Кадет королевы и другие рассказы - страница 19



Было ли это результатом моего сна, того инстинкта, который, как и воображение, является словом, которое все используют, но никто не понимает?

Возможно, мы еще посмотрим.

Внезапно взгляд светловолосого незнакомца упал на меня. Он поправил свою сигару, неторопливо оглядела меня и, сделав паузу, когда игриво держал веточку омелы над головой Бесси, сказал, шепеляво растягивая слова, свойственные мужчинам его стиля:

– Солдат, ей-богу! Итак, мой добрый человек – а-а-а! – что тебе здесь нужно в такое время ночи?

– Я пришел проводить мою кузину домой, сэр.

– Твою кузину, а-хоу?

– Бесси Лейборн, сэр, но, – добавил я, покраснев от досады, – я вижу, она все еще занята.

– Кузен, да? Что ты на это скажешь, Бесси?

Бесси, которая вскочила со ступенек, на которых она сидела, подошла ко мне, тоже покраснев, смутившись и уронив все содержимое со своих колен, когда она протянула ко мне руки и сказала:

– Добро пожаловать домой, дорогой Боб. Счастливого Рождества и счастливого нового года! Капитан Райкс, это мой двоюродный брат Боб, который такой же солдат, как и вы, артиллерист, добавила она с возрастающим замешательством, как будто ей было стыдно за мою синюю куртку среди этих замечательных людей; в то время как капитан, снова холодно взглянув на меня, просто сказал:

– О-а-ого, в самом деле! – и продолжил помогать своей сестре спускаться по ступенькам, когда их труды были закончены, а украшение церкви завершено; но теперь надо мной нависла более тяжелая туча.

Капитан Райкс был сыном священника и приходским сквайром по праву своей матери, которая была богатой наследницей; и он, возможно, самый необузданный и систематический распутник во всей Англии, познакомился с Бесси Лейборн!

Они немного помедлили, прежде чем Бесси сделала реверанс и пожелала молодой леди спокойной ночи. Капитан Райкс прошептал что-то, от чего Бесси покраснела и нервно взглянула на меня, в то время как его друг с крючковатым носом насмешливо кашлянул, а затем мы расстались. Они направились по тропинке к ярко освещенному дому священника, а мы с Бесси молча побрели обратно по снегу к маленькому домику моей матери.

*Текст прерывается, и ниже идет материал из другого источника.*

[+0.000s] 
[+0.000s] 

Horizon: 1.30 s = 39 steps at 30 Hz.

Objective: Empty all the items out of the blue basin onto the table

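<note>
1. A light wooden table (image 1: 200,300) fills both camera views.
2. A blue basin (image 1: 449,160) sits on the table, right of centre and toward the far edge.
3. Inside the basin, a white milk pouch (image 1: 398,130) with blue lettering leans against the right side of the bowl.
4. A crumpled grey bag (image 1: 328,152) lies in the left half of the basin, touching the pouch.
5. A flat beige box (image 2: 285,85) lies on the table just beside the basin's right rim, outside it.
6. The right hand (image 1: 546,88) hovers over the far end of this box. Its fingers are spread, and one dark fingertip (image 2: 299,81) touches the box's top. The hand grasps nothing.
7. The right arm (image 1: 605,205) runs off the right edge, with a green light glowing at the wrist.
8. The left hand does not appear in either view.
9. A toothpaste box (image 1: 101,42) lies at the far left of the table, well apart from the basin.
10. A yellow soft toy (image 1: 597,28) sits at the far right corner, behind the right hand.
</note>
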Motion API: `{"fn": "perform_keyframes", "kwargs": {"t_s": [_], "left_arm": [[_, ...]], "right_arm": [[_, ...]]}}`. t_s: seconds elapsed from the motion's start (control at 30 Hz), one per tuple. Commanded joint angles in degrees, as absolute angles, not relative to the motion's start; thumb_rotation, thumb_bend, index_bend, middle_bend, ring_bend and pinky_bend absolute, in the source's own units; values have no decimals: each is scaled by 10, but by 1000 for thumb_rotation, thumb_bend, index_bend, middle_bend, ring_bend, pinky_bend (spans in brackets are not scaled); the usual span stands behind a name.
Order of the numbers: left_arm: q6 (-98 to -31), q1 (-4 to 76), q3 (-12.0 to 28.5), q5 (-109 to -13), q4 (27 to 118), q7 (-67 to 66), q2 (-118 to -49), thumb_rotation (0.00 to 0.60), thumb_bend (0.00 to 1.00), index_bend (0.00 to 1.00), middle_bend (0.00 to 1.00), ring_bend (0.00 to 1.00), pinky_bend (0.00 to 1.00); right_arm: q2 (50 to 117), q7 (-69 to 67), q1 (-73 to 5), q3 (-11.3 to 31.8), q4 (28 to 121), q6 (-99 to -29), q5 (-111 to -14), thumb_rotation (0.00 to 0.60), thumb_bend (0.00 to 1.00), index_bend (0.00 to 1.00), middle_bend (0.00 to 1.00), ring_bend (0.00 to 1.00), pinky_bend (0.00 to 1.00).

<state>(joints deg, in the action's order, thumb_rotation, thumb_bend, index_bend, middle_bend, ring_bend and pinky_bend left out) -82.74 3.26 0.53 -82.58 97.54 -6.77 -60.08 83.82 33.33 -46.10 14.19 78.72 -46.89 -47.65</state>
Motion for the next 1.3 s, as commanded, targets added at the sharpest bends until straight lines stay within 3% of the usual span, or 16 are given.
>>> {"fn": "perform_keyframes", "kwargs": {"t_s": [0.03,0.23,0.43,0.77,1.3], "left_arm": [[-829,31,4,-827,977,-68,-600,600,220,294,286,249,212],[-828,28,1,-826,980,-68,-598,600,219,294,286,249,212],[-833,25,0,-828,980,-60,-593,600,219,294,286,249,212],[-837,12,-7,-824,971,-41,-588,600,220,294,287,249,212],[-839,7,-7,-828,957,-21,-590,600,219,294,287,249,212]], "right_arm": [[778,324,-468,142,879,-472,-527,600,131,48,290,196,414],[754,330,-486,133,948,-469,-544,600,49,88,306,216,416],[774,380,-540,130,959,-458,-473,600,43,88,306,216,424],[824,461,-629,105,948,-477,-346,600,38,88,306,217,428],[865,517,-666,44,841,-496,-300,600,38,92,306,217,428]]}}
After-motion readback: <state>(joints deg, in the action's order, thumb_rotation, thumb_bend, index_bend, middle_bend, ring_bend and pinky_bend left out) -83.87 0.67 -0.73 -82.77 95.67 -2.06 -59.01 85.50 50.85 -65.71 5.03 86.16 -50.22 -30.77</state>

Время от времени я пожимал Бесси руку, и хотя пожатие было взаимным, я так и не осмелился прикоснуться к ее щеке или даже заговорить с ней, потому что каким-то образом интуитивно чувствовал, что между нами все кончено; и мы молча шли по тем переулкам, где раньше обычно болтали без умолку, когда были детьми.

Тогда казалось, что на зеленых дорожках всегда лето, но сейчас была суровая зима. Я не просил никаких объяснений, и мне их не предложили; но я чувствовал, что Бесси, когда-то такая любящая и игривая, теперь стала холодной, сдержанной и застенчивой.

На следующий день было Рождество. Наш камин был украшен зелеными ветками, листьями остролиста и огромными веточками омелы. Я услышал веселый перезвон курантов на старой башне приходской церкви.

Это было ясное, холодное, снежное и морозное, но сердечное старое английское Рождество; и лица сияли, руки пожимались, а друзья и соседи высказывали теплые пожелания, когда мы шли по аллеям из остролиста по хрустящей, покрытой инеем траве: мама, Бесси и я. И снова, как в детстве, я услышал, как наш румяный настоятель проповедовал против мирской гордыни и роскоши, которыми он наслаждался в полной мере на протяжении всей своей долгой жизни.

Смуглого незнакомца, постоянного спутника, приятеля и наставника сквайра, чьи странные манеры и порочные замашки принесли ему в деревне прозвища Плутон и Крючконосый, в этот день не было с семьей священника; и я узнал, что он остановился в деревенской гостинице. Было очевидно, хотя мы читали одну и ту же книгу, что мысли Бесси были не о небесах и не обо мне, потому что я часто ловил взгляды, которыми обменивались капитан Райкс и она, и в них сквозил тайный умысел.